Hey everyone! Hope you’re having a loverly day 😉
I got the following email last week:
Can you do a post on how your organize your meal plans? Any shortcuts (chopping takes the longest for me)? One idea — can you post grocery list of the products you use and where to get them? (such as Ezekiel and maca). How do you remember all of your recipes?
Figured it’d be a fun way to switch things up on the ol’ bloggy a bit.
So here we go, Meal Planning 101:
Every week, unless it’s a weird one where one of us is out of town, I sit down on Sundays with my favorite cookbooks and pick out our meals for the week.
These are some of the “usuals” even though I have around 100 cookbooks… I’m obsessed 😉
I also look online for recipes, because I don’t like to repeat the same dinners for the pilot and I. There are SO many recipes and ingredients out there- might as well shake it up!
Step 1: Create a dinner plan for each night of the week, using some of the same ingredients as repeats (for example, if you don’t have something on hand but have to use it for a recipe –like a spice, vegetable or meat- try to find two recipes that use the same ingredients.
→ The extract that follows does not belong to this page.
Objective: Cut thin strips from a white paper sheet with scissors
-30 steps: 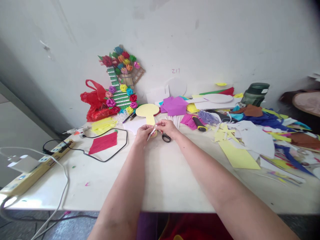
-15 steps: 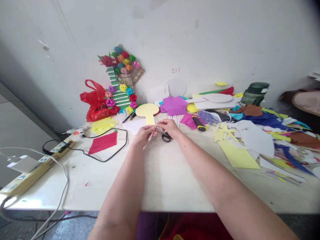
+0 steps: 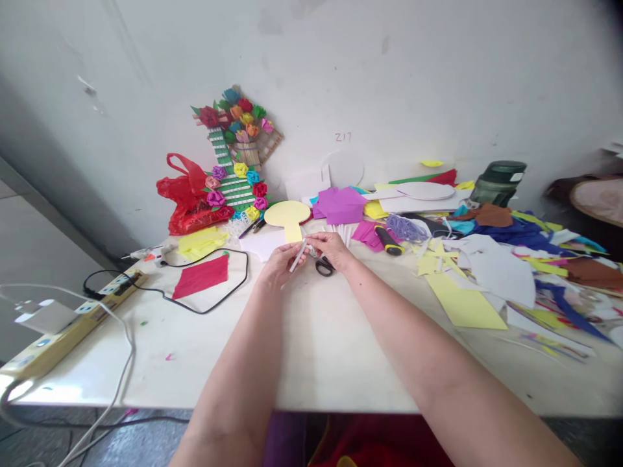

Like if I make the pilot a type of chicken one night, I freeze half the package and use the rest for another chicken meal)
Also, while planning our meals I consider nights when the pilot is flying or I have late training appointments. I create meals on those nights that can either be made in advance or in the slow cooker.
Above is our tentative dinner plan for the week, including Turkey Day aka Shrimpsgiving
Step 2: Create a grocery list from the recipes for each menu, making sure not to repeat items – like if I need two onions, I’ll put 2 in parenthesis and only write onions once. That way, I don’t forget anything.
Also include a “need” category on your list for necessary staples, breakfast and lunch items. As far as bfast goes, I’ll keep the usual staples on hand (bananas, oats, almond milk, spinach, organic eggs, ezekiel) and for lunch, I’ll make sure to purchase lots of organic salad beast materials and whatever veggies look fresh and delicious. I also pick up some seasonal fresh fruit—whatever looks good 😀
Step 3: Shop it up! I usually hit three grocery stores for all of our food—everything I can find at the commiscary I will get there, as it’s the cheapest and tax free, next I’ll stop at Publix (Publizzle) for organic meat and veggies, then to the health food store (on Tuesday) for all of the fun and special goodies (Ezekiel, Mary’s crack, Kombucha, almond butter, dried coconut, etc)
Step 4: Anything you can prep in advance, do it!
This includes chopping veggies (that will hold their shape and last, like bell peppers, cucumber, carrots, etc) and putting them into ziploc baggies or airtight containers, making hummus, sauces, spreads, casseroles, whatever. If it will make your life easier during the week, prep it all on Sunday.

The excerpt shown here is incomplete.